BT was rocked by a backlash over pay yesterday as Gavin Patterson’s reign as chief executive limped towards its sorry end.
At a downbeat annual general meeting in Edinburgh, more than a third of shareholders – or 34.2 per cent – voted against the company’s remuneration report after Patterson was given a £962,000 pay rise.
The 50-year-old father of four trousered a total of £2.3million last year, including a £1.3million bonus, taking his earnings since becoming chief executive in September 2013 to £16.5million.
In that time, BT shares have fallen around 30 per cent, wiping £10billion off the value of the company in a bruising setback to shareholders.
Patterson was heavily criticised for ploughing billions into TV sports rights while leaving customers with sluggish internet and poor service.
His tenure was also blemished by a £530million accounting scandal in Italy.
In May, Patterson unveiled a turnaround plan that included the loss of 13,000 jobs – but just a month later he was axed by new chairman Jan Du Plessis after investors made it clear they had lost confidence in him.
At yesterday’s meeting, Du Plessis, 64, tried to draw a line under the problems of recent years and set out his vision of the company’s future.

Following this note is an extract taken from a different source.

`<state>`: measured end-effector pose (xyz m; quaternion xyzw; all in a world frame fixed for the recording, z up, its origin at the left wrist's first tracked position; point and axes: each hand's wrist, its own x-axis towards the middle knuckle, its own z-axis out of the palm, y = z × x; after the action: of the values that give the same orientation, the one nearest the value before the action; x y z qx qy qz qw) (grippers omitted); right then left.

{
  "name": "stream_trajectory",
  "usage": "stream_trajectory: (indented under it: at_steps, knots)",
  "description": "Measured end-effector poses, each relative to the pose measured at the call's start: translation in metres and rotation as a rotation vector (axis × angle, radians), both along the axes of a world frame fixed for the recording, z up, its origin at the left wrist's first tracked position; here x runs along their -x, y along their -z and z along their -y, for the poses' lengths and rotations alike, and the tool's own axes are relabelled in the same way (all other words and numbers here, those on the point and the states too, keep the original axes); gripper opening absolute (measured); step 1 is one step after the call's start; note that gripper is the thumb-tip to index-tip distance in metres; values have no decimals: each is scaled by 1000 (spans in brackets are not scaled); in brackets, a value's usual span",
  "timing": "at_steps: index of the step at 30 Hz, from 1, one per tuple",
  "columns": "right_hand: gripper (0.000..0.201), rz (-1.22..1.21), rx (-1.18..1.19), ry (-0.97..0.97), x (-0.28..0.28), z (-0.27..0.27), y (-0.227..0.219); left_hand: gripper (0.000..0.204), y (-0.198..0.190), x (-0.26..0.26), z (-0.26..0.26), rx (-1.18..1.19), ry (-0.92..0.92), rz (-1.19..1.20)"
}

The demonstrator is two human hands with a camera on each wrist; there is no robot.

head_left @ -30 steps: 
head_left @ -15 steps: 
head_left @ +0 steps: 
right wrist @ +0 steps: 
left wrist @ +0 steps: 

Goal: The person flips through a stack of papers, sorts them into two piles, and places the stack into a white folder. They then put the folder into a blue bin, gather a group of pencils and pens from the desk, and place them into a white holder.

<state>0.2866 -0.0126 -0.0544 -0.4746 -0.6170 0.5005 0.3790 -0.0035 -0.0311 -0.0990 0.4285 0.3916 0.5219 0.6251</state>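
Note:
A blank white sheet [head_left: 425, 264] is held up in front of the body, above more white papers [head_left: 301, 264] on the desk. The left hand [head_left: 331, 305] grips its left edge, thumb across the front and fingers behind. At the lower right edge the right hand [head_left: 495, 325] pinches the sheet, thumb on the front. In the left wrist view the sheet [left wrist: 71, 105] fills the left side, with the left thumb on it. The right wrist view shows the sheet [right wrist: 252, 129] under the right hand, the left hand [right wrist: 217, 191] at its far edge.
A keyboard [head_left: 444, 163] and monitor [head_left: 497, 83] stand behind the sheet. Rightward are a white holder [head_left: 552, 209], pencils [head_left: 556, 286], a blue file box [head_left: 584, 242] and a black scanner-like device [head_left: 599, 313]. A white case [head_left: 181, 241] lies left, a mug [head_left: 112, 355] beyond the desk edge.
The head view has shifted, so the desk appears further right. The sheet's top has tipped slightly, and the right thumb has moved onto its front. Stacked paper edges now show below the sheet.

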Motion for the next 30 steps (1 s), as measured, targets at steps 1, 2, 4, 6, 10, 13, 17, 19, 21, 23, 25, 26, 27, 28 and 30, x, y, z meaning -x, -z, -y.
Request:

The South African repeatedly apologised to shareholders and admitted BT needed to improve. He said the company wanted customers to be able to get online at all times without interruption.
Speaking on the sidelines of the AGM, Du Plessis claimed the chief executive deserved the pay for dealing with issues such as a broadband pricing battle with Ofcom, closing its final salary pension scheme and striking a content-sharing deal with rival Sky.
He added: ‘I believe we made the right decision to pay him appropriately for what he did last year.’
Patterson is staying on while Du Plessis leads a global search to find his successor.
The chairman said he ideally wanted an outside candidate with experience in the telecoms or tech industries, although a hire from within BT has not been ruled out. He aims to find someone in the second half of the year.
Yesterday Du Plessis and Patterson also set out their vision for a more modern BT. Patterson said he still firmly believed in the decisions he had made as chief executive, which included betting big on a new sports channel to help fight off rival Sky.
But ahead of yesterday’s meeting, several shareholder advisory groups – including ISS and Pirc – urged investors to vote down the award, branding it excessive.
A spokesman for Pirc said: ‘The company’s recent poor share performance, the decision to cut 13,000 jobs … and the losses brought about by BT Italy’s accounting practices are not reflected in the chief executive’s remuneration.’